The Nechako Lakes School district has received more than $100,000 in recent years, with funding primarily going towards carpentry and metal work equipment for trades classrooms and workshops across the district. (Black Press files)

B.C. high school students receive head start on trades

In light of the 2018 graduation season wrapping up, while students and staff gear up for summer holidays, British Columbia high school students can expect to get a head start on the trades — and the chance to explore exciting new career paths — due to new equipment funding.

School districts across the province will receive a total of $3.5 million in funding this year to buy new equipment, upgrade trades classrooms and bolster educational workshops, according to a news release issued by the Ministry of Advanced Education, Skills and Training.

“Today’s high school students will be the engine driving B.C.’s economy into the future,” said Melanie Mark, the Minister of Advanced Education, Skills and Training. “I’m thrilled that government is helping them get early exposure to training for rewarding and good-paying trades careers.”
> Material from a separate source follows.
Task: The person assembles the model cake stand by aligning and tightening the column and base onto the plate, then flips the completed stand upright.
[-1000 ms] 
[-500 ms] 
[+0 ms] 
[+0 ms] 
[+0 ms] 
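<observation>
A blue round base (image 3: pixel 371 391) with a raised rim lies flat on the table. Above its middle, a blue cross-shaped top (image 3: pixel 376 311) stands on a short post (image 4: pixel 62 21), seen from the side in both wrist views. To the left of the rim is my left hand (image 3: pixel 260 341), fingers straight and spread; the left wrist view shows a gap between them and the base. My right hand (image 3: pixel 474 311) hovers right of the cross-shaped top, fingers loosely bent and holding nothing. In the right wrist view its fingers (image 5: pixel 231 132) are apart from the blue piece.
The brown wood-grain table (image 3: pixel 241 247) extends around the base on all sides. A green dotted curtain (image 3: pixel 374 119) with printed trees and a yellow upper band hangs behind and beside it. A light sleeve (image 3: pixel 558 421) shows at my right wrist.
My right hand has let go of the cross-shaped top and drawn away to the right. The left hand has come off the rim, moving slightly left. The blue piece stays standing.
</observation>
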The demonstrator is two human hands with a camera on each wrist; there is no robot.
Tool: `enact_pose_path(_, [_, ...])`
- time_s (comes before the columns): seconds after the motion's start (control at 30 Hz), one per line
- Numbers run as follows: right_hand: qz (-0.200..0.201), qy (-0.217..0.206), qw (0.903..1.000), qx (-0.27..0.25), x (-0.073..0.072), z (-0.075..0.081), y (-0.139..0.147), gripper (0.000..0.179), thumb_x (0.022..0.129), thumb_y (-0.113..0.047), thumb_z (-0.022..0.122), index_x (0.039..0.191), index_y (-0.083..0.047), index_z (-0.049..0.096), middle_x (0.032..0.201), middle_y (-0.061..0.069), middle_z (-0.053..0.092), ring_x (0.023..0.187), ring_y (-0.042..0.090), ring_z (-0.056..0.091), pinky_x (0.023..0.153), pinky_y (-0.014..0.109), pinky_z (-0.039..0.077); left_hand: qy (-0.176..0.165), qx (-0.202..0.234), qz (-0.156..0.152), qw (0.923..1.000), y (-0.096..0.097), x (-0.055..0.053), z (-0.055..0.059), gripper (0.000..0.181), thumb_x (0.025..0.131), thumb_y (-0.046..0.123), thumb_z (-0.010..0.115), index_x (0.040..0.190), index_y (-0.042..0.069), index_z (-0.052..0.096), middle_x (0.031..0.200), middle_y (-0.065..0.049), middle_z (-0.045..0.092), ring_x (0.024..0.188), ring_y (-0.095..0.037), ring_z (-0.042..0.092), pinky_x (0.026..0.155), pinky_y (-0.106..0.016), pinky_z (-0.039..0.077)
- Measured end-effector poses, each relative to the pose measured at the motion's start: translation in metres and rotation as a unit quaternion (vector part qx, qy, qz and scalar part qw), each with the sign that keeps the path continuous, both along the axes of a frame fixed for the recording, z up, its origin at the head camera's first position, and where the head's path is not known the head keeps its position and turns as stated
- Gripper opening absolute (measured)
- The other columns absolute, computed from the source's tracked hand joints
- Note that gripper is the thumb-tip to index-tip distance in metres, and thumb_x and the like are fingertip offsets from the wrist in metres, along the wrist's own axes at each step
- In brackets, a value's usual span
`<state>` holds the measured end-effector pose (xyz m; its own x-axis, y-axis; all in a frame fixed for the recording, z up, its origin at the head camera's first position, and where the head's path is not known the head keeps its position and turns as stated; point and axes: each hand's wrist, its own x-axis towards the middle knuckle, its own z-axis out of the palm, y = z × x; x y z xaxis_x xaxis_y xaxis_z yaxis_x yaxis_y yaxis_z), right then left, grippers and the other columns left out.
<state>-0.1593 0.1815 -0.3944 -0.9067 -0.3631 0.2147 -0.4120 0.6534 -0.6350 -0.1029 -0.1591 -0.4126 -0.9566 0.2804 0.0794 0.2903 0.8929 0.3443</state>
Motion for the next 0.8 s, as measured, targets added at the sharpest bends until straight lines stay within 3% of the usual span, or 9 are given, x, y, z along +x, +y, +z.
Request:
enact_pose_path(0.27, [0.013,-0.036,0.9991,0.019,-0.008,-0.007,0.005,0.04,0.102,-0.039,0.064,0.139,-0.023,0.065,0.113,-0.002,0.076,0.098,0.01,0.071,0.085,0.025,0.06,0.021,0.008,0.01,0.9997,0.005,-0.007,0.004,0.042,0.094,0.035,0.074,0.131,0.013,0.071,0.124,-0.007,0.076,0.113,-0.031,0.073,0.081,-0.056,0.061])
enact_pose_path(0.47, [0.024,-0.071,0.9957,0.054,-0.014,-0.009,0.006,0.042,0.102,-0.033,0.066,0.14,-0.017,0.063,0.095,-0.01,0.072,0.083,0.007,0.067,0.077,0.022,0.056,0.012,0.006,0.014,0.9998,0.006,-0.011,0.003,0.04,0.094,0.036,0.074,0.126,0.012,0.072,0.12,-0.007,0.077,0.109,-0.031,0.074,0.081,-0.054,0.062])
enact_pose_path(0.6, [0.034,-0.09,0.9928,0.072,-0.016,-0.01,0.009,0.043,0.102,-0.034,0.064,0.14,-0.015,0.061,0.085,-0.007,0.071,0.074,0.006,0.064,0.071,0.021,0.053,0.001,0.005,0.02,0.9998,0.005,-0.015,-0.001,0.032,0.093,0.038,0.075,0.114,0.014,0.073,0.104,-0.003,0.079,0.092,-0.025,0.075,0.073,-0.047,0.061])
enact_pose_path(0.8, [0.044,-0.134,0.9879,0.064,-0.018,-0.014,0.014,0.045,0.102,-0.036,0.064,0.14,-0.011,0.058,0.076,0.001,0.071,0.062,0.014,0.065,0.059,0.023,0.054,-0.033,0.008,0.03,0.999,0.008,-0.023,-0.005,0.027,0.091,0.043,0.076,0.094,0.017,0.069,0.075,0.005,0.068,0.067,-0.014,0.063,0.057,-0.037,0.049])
58 school districts, including School District 91 Nechako Lakes, will be receiving funding this year through the Industry Training Authority’s (ITA’s) Youth Trades Capital Equipment Program.

This will prohibit the districts to buy modern equipment that will ultimately improve safety in the classroom, while ensuring students are learning and training on the most up-to-date technology and hardware.

Ronna-Rae Leonard, MLA for Courtenay-Comox, made the announcement at Georges P. Vanier Secondary school, in the Comox Valley School District. That particular district has received more than $178,782 over the last three years, which includes more than $25,000 this year.

The Nechako Lakes School district has received a total of $102,576 in recent years, with $14,726 in funding made available this year. This has primarily gone towards carpentry and metal work equipment for trades classrooms and workshops across the district.

“We’re giving students the tools they need to succeed and kick-starting successful careers in trades,” said Leonard. “I’m so pleased to see some of them working right here in our hometown.”

Per information provided in the news release, ITA’s partnership with the Ministry of Education is all for the goal of providing B.C. students with the opportunity to discover explore, train and ultimately work in the trades during their school years.

The programs intend to provide students, as early as Grade 5, with a comprehensive and streamlined path from the early learning process straight through apprenticeship and into the workforce.

Furthermore, work in trades doubles a a dual credit program for high school students, as it allows them to earn credits towards their high school graduation while simultaneously begin the paid work-based training component of an apprenticeship.

“The apprentices and tradespeople that build the communities in which we thrive are invaluable,” said Gary Herman, the chief executive officer of the ITA. “That’s why funding programs that equip students with the tools they need to explore and gain skills in skilled trades are so important to B.C.’s future.”